**Your goal:** What you return must match the listing below character for character, minus any pictures.

**Records for this task:**
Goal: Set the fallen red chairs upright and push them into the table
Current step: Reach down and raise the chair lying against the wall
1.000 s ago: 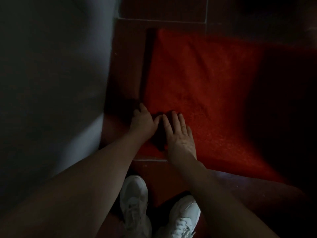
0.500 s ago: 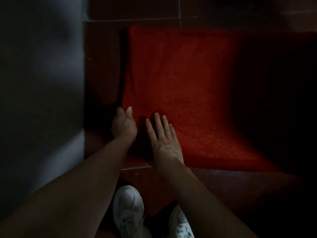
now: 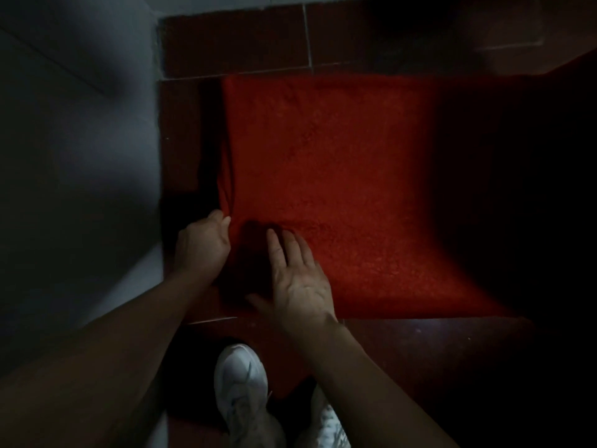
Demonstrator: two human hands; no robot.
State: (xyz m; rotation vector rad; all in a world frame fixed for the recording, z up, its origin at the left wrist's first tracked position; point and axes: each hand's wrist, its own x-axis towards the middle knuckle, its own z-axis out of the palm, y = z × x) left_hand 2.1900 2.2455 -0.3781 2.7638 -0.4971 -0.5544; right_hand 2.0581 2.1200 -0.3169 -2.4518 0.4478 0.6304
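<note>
Our left hand point(image 3: 202, 244) is gripping the left edge of the red chair point(image 3: 329, 189) (fabric-covered); our right hand point(image 3: 300, 286) is lying flat on it.

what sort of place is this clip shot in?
Likely a dim indoor room, perhaps a dining area, though no table is in view. Cues: dark red floor tiles, a grey wall at left, and a red fabric-covered chair.

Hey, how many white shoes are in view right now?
2: the left shoe at bottom centre, the right shoe beside it, partly hidden by the right forearm.
</note>
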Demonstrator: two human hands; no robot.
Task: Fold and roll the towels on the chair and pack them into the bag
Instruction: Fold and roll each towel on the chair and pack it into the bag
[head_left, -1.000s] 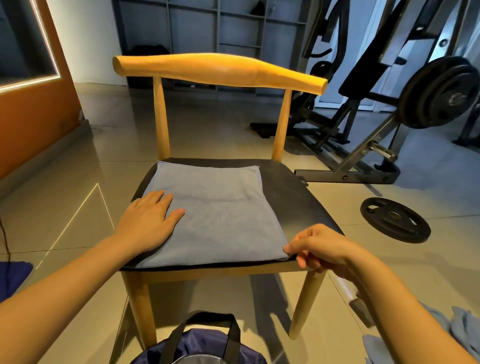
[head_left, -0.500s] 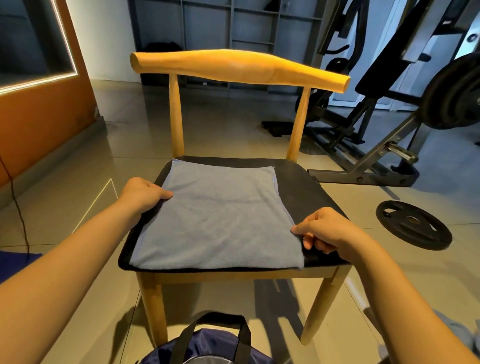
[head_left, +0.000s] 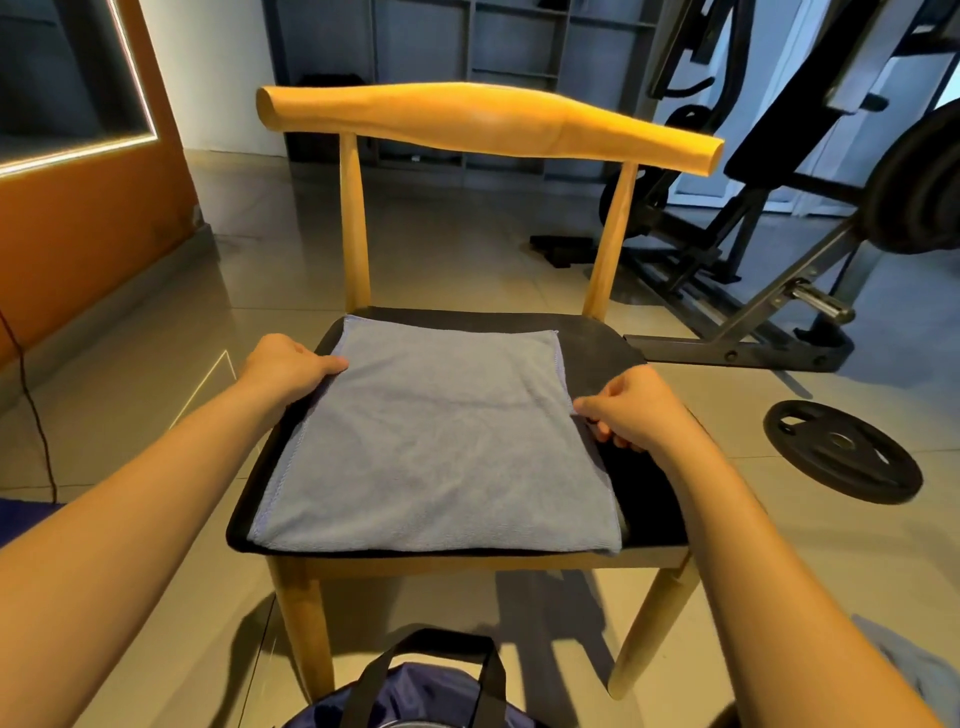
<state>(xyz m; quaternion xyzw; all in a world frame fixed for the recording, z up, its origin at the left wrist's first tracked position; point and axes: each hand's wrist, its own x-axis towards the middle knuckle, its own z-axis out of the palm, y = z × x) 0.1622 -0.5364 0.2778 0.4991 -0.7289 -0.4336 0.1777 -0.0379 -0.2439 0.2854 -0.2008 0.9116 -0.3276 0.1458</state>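
Head view: I saw the left hand (head_left: 288, 364) gripping the towel (head_left: 436, 447) at 9 o'clock, the right hand (head_left: 631, 410) pinching it at 3 o'clock

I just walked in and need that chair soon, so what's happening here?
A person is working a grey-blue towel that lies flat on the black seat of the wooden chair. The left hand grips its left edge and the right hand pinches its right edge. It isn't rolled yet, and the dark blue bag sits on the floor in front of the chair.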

**Final answer:**
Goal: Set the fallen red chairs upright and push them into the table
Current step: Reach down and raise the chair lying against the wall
1.000 s ago: 
0.500 s ago: 
now: 
Demonstrator: two human hands; no robot.
State: (xyz m; rotation vector rad; all in a world frame fixed for the recording, z up, its origin at the left wrist's first tracked position; point and axes: each hand's wrist, its own x-axis towards the middle knuckle, its own z-axis out of the palm, y = z × x) left_hand 2.1900 2.2455 -0.3781 2.7638 -0.4971 -0.5544; right_hand 2.0581 2.1200 -0.3169 -2.4518 0.4478 0.6304
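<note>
Our left hand point(image 3: 202, 244) is gripping the left edge of the red chair point(image 3: 329, 189) (fabric-covered); our right hand point(image 3: 300, 286) is lying flat on it.

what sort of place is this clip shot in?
Likely a dim indoor room, perhaps a dining area, though no table is in view. Cues: dark red floor tiles, a grey wall at left, and a red fabric-covered chair.

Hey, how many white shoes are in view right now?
2: the left shoe at bottom centre, the right shoe beside it, partly hidden by the right forearm.
</note>
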Demonstrator: two human hands; no robot.
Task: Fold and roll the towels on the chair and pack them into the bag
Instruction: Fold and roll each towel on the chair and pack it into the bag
[head_left, -1.000s] 
[head_left, -0.500s] 
[head_left, +0.000s] 
<state>(xyz m; quaternion xyzw; all in a world frame fixed for the recording, z up, its origin at the left wrist's first tracked position; point and axes: each hand's wrist, its own x-axis towards the middle knuckle, its own z-axis out of the palm, y = z × x) 0.1622 -0.5364 0.2778 0.4991 -0.7289 -0.4336 0.1777 -0.0379 -0.2439 0.2854 -0.2008 0.9116 -0.3276 0.1458</state>
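Head view: I saw the left hand (head_left: 288, 364) gripping the towel (head_left: 436, 447) at 9 o'clock, the right hand (head_left: 631, 410) pinching it at 3 o'clock

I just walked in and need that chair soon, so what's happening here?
A person is working a grey-blue towel that lies flat on the black seat of the wooden chair. The left hand grips its left edge and the right hand pinches its right edge. It isn't rolled yet, and the dark blue bag sits on the floor in front of the chair.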

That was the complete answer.